I wrote them last week and told them that the email account I set up specifically for their company was getting spammed, and that their customer email list must have been compromised. They wrote back the following:
Great, they didn't sell it, they gave it away free to untrustworthy dirtbags. Makes me feel much better to know that the company I'm entrusting with my backups doesn't bother to vet its business associates. I'm moving to crashplan.
I create unique email addresses for every company I do business with. A surprising number (I estimate @ 15%) end up getting spammed. In every case I write to the company and let them know that their email database has somehow been compromised. I have yet to get a reply to even one of those emails. That tells me that either it was deliberate or they don't give a crap. I'd say go ahead and refer your case to whatever law enforcement agency you think appropriate, but don't expect much.
The "cloud" hides those pesky & boring details of where your data is stored, and how it is backed up, and who has access. Super convenient!
Oh, and your identity is just a bit more data whose location(s), access, and use are all hidden from you. Super convenient!
Love the cloud.
I am so glad I recommended Crashplan instead of Carbonite to my Mom. I got Crashplan too.
The good thing about Crashplan being that it also gives you a free client to duplicate backup to a hard disk you have networked somewhere or a friend's computer. Oh and they are "unlimited backup".
From what I can tell of their character, I doubt Crashplan would ever, ever do what Carbonite did.
I'm impressed by your approach to protecting your email address. How do you track the alias to the form you filled out? Great idea for a privacy protecting app right there! Craig www.newtechobserver.com
I'm in contact with the company. We'll see how they want to proceed.
I am still going to report the incident.
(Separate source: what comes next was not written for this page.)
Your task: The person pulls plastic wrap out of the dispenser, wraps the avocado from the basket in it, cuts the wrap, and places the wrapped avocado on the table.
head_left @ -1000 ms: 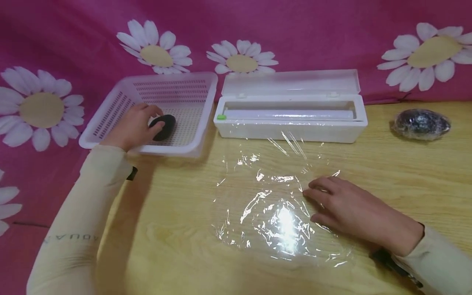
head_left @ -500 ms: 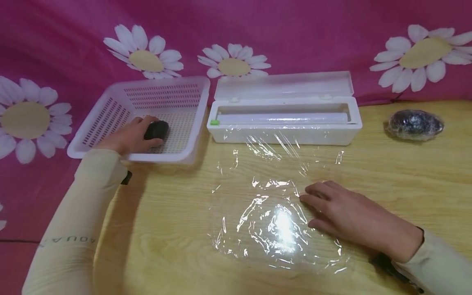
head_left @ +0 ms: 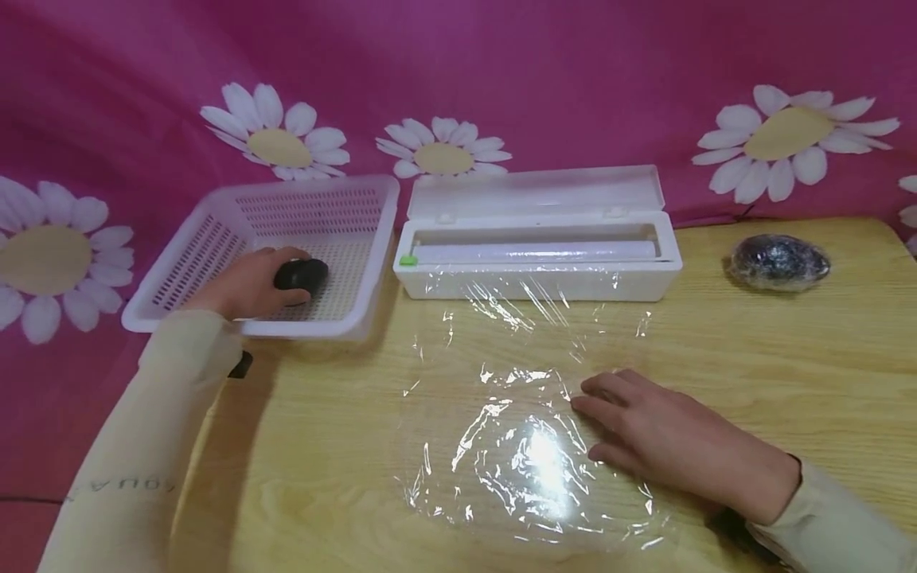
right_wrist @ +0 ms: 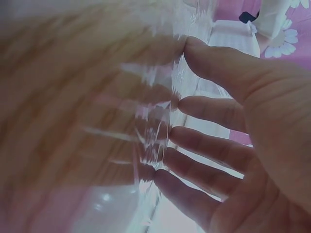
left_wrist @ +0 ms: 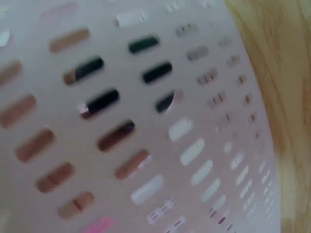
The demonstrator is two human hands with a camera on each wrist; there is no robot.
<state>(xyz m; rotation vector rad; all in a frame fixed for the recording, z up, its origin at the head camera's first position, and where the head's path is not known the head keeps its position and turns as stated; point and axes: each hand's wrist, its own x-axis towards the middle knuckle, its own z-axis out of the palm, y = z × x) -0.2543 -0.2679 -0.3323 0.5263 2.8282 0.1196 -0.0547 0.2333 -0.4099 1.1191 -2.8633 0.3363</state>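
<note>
In the head view my left hand (head_left: 247,282) reaches into the white plastic basket (head_left: 351,325) and grips a smooth black oval object (head_left: 304,274), its exact kind unclear. Through the basket's slots, the left wrist view shows blurred fingers (left_wrist: 35,145) and dark patches of that object (left_wrist: 156,73). A clear sheet of cling film (head_left: 494,446), creased and shiny, lies across the table from the dispenser. My right hand (head_left: 666,438) rests on its right side with extended, spread fingers. Close up in the right wrist view, the fingertips (right_wrist: 187,104) touch the film.
A white cling film dispenser box (head_left: 537,282) stands at the back with its lid raised and a roll inside. To its right lies a dark oval thing wrapped in film (head_left: 779,263). A pink flowered cloth (head_left: 544,87) hangs behind the wooden table (head_left: 322,477).
My left hand has closed its fingers further over the black object, which stays in the basket. The right hand keeps its place on the film. The head view has shifted slightly.
</note>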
The NY AG is sending a complaint form for me to fill out. I had tried the DA, but I guess that's the wrong organization — they kept basically ignoring me.
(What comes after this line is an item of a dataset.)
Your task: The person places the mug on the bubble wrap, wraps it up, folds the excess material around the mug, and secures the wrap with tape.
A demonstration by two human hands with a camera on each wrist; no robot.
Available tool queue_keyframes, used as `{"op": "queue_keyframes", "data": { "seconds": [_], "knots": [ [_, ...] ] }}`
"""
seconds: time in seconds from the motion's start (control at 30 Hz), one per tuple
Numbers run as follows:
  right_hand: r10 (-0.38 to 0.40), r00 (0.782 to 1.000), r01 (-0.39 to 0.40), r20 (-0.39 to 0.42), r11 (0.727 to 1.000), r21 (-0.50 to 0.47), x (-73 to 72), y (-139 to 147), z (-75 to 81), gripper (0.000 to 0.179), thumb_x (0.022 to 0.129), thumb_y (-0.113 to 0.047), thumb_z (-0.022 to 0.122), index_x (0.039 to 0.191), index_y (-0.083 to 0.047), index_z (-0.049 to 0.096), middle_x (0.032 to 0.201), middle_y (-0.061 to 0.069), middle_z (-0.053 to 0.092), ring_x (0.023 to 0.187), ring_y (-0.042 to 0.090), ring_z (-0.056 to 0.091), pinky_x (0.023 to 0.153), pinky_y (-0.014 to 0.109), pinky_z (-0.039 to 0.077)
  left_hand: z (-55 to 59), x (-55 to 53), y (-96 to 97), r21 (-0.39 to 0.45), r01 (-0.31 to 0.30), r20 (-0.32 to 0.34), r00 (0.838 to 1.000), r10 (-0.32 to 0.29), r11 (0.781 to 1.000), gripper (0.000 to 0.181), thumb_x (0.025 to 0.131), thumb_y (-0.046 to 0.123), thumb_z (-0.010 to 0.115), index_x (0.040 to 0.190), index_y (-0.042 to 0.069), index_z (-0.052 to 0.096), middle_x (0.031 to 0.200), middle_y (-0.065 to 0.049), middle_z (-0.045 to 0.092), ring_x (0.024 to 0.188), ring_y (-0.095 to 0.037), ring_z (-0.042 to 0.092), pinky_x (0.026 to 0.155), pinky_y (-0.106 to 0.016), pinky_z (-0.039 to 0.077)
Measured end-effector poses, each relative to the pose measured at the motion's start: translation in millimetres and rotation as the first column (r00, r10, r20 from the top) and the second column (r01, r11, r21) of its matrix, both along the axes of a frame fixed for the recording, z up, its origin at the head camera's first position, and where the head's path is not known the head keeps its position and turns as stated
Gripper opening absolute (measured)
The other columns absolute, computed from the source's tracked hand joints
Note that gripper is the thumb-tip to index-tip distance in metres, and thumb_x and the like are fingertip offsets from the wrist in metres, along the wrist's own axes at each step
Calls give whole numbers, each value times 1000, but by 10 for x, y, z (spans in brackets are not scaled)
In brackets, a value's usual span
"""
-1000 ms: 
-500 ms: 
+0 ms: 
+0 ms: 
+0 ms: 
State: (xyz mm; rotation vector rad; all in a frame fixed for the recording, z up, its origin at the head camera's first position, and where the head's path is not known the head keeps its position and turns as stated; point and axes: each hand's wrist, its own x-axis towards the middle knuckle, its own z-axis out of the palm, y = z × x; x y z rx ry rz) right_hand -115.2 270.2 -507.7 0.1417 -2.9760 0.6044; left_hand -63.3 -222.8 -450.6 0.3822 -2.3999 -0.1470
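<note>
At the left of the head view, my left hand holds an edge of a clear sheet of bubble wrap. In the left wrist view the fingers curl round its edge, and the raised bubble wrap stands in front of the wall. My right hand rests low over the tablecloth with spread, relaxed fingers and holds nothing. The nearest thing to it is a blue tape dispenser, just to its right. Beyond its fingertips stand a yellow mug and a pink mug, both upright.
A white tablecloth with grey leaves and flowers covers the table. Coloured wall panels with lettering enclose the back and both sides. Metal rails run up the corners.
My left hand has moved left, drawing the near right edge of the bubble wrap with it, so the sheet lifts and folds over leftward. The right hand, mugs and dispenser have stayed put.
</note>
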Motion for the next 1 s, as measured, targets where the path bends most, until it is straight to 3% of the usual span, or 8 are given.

Only provide a list of HASHES of email addresses you don't want to send to. And don't store a list of addresses to suppress yourself. Store a list of hashes. It is the only way to guarantee those people will never be emailed again. I've worked with companies who had emailing operations for their customers and on at least two occasions they accidentally emailed the "do not email" list. Had they been only storing hashes this would have been impossible.